NSGs and UDRs on the integration subnet are real controls, not decorative controls
Once outbound traffic is routed through the VNet, the integration subnet becomes part of the operational path. That means NSGs and route tables need to reflect real intent.
A simple route table example makes the point.
az network route-table create -g ${RG_NET} -n rt-appsvc-egress
az network route-table route create -g ${RG_NET} --route-table-name rt-appsvc-egress -n default-to-firewall --address-prefix 0.0.0.0/0 --next-hop-type VirtualAppliance --next-hop-ip-address 10.42.30.4
az network vnet subnet update -g ${RG_NET} --vnet-name ${VNET_NAME} -n ${INTEGRATION_SUBNET} --route-table rt-appsvc-egress If you do this, test name resolution, target reachability, outbound internet dependencies, and managed identity flows right after the change. Do not wait for the next deployment to discover that “secure egress” also blocked part of the platform behavior your app relied on.
NAT Gateway solves a different problem than VNet Integration
Teams often want predictable outbound public IPs for third-party allow lists. That is not the same thing as private reachability to internal resources.

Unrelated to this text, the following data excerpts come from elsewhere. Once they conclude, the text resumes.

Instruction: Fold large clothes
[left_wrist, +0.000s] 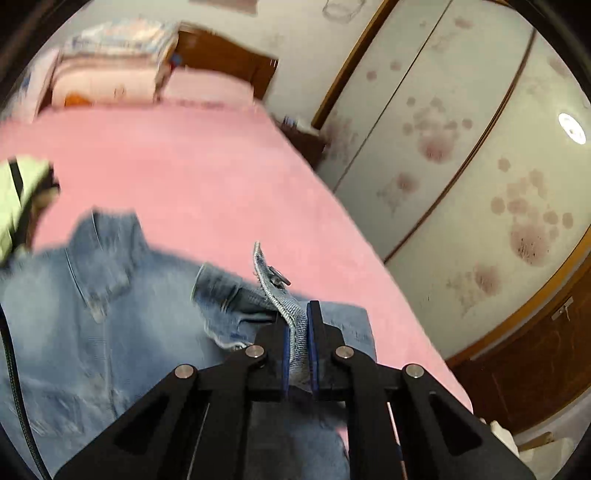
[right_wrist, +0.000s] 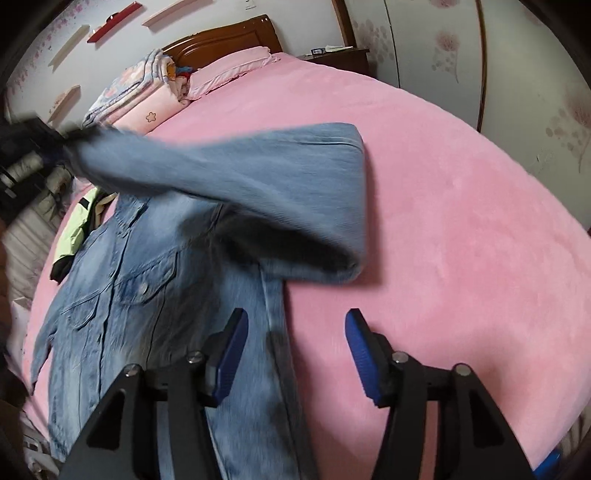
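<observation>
My left claw (left_wrist: 298, 332) pinches the cuff (left_wrist: 275, 286) of the jacket (right_wrist: 155, 295), which lies on the pink bed (right_wrist: 461, 229), sleeve (right_wrist: 236, 173) lifted across it. My right claw (right_wrist: 295, 332) hangs open over the jacket's edge.

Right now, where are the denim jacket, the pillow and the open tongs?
denim jacket (right_wrist: 147, 295), right wrist view, chest pocket area.
pillow (right_wrist: 229, 72), right wrist view, its pink top.
right tongs (right_wrist: 295, 332), right wrist view, gap between fingertips.

A wide bed under a fuzzy pink blanket (right_wrist: 461, 192) fills the room, backed by a dark carved wooden headboard (right_wrist: 225, 38). Pale wardrobe doors with faded pink flower prints (left_wrist: 461, 147) stand alongside. Red and pink wall shelves (right_wrist: 110, 24) hang above.
</observation>
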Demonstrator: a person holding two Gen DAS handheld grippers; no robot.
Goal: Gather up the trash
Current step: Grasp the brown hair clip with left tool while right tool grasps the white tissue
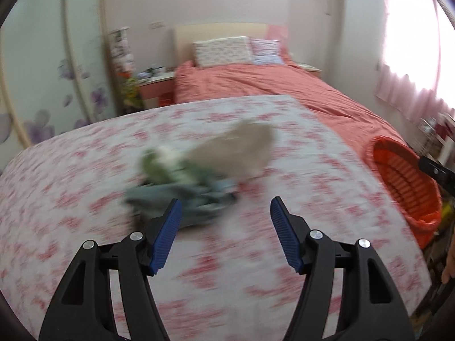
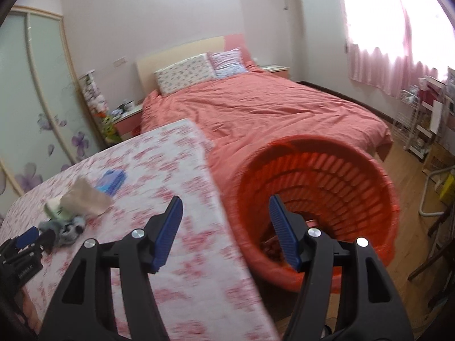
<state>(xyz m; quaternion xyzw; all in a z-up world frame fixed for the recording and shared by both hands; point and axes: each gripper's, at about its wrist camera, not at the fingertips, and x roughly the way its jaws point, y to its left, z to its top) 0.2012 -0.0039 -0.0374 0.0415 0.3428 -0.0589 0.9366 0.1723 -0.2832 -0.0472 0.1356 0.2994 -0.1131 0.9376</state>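
Left tool [image 1: 224, 209] spread empty near blurred, perhaps crumpled trash [image 1: 182, 196], right tool [image 2: 224, 207] spread over table edge [image 2: 227, 227], beside basket [image 2: 312, 147].

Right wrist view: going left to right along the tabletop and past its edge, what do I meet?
Left gripper at the frame edge → grey-blue crumpled trash → green-white scrap → tan paper bag → blue wrapper → table edge → orange basket beside the table.
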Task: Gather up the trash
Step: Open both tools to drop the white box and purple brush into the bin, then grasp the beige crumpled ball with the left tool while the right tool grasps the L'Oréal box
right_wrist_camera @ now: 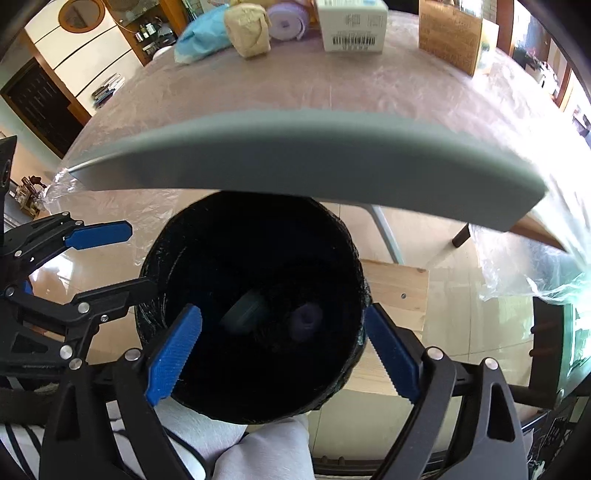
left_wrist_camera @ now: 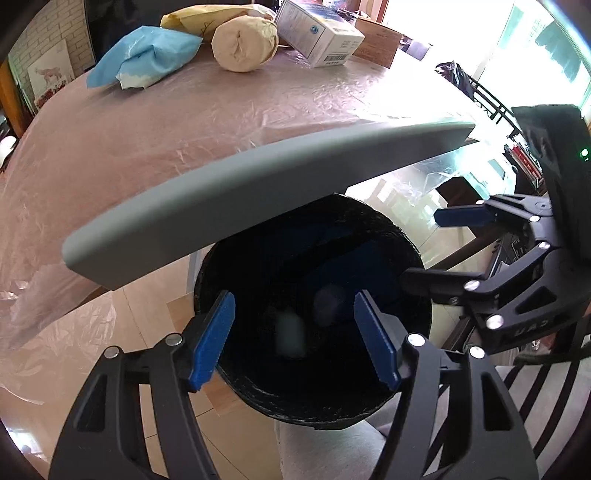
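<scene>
A black-lined trash bin [left_wrist_camera: 258,384] stands on the floor below the table's grey edge [left_wrist_camera: 258,192]; it also shows in the right wrist view [right_wrist_camera: 251,398]. Inside lie a pale blurred piece [left_wrist_camera: 291,334] and a dark round piece [left_wrist_camera: 328,304]; the right wrist view shows a grey round piece [right_wrist_camera: 242,310] and a purplish piece [right_wrist_camera: 306,321]. My left gripper [left_wrist_camera: 293,339] is open and empty above the bin's mouth. My right gripper [right_wrist_camera: 282,350] is open and empty above the bin too. Each gripper shows in the other's view, at the right [left_wrist_camera: 439,245] and at the left [right_wrist_camera: 138,258].
On the far side of the plastic-covered table [left_wrist_camera: 166,122] lie a blue bag [left_wrist_camera: 147,55], a tan bundle [left_wrist_camera: 243,42], a white carton [left_wrist_camera: 321,33] and a brown box [right_wrist_camera: 448,37]. A wooden board [right_wrist_camera: 399,291] and table legs stand beside the bin. A dark chair [left_wrist_camera: 532,387] is at the right.
</scene>
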Demonstrator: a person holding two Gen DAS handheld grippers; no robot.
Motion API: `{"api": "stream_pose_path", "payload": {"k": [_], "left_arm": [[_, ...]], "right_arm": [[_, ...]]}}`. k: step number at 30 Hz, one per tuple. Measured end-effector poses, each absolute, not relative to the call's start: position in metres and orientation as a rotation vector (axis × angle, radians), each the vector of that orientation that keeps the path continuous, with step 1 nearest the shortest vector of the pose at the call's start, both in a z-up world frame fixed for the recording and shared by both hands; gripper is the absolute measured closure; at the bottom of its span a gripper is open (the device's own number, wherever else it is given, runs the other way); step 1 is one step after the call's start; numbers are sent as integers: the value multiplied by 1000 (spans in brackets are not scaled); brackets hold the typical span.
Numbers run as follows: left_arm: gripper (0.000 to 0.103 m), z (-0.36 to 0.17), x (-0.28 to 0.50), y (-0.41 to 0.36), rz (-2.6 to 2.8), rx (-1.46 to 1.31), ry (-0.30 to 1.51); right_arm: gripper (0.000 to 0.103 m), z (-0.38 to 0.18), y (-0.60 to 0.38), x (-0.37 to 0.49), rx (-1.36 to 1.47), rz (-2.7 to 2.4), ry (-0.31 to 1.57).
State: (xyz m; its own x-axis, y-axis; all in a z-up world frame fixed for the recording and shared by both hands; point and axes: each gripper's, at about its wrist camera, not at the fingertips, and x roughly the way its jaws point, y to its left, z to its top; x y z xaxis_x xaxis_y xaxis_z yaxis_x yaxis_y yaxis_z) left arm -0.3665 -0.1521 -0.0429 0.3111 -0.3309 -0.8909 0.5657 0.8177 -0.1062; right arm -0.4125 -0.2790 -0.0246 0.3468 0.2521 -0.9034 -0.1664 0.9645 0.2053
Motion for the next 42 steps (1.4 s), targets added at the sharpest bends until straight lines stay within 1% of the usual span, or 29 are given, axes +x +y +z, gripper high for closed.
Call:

VNet Integration gives the app a path into or through the VNet. NAT Gateway gives predictable public egress for traffic that exits through the internet path from the integrated subnet. These features complement each other, but they do not replace each other.
A basic NAT attachment on the integration subnet looks like this.
az network public-ip create -g ${RG_NET} -n pip-appsvc-nat --sku Standard
az network nat gateway create -g ${RG_NET} -n nat-appsvc --public-ip-addresses pip-appsvc-nat
az network vnet subnet update -g ${RG_NET} --vnet-name ${VNET_NAME} -n ${INTEGRATION_SUBNET} --nat-gateway nat-appsvc Use this when the problem is egress identity. Do not use it as a mental substitute for private access to Azure PaaS resources in the same region or for inbound privacy of the app.
A realistic end-to-end pattern combines VNet Integration with Private Endpoints
A common and valid pattern looks like this.
- App Service or Function App uses VNet Integration on a dedicated subnet
- Target resources such as SQL, Storage, Key Vault, or internal APIs are private by design
- Private endpoints live on separate subnets
- Private DNS zones are linked to the application VNet
- Optional NSGs, UDRs, and NAT are applied deliberately after validation
That combination is often what people meant when they first said “put the app in the VNet”, but the actual mechanics are split across more than one feature.
Validation after the first successful deployment
A successful blade status is not enough. Validate the behavior that matters.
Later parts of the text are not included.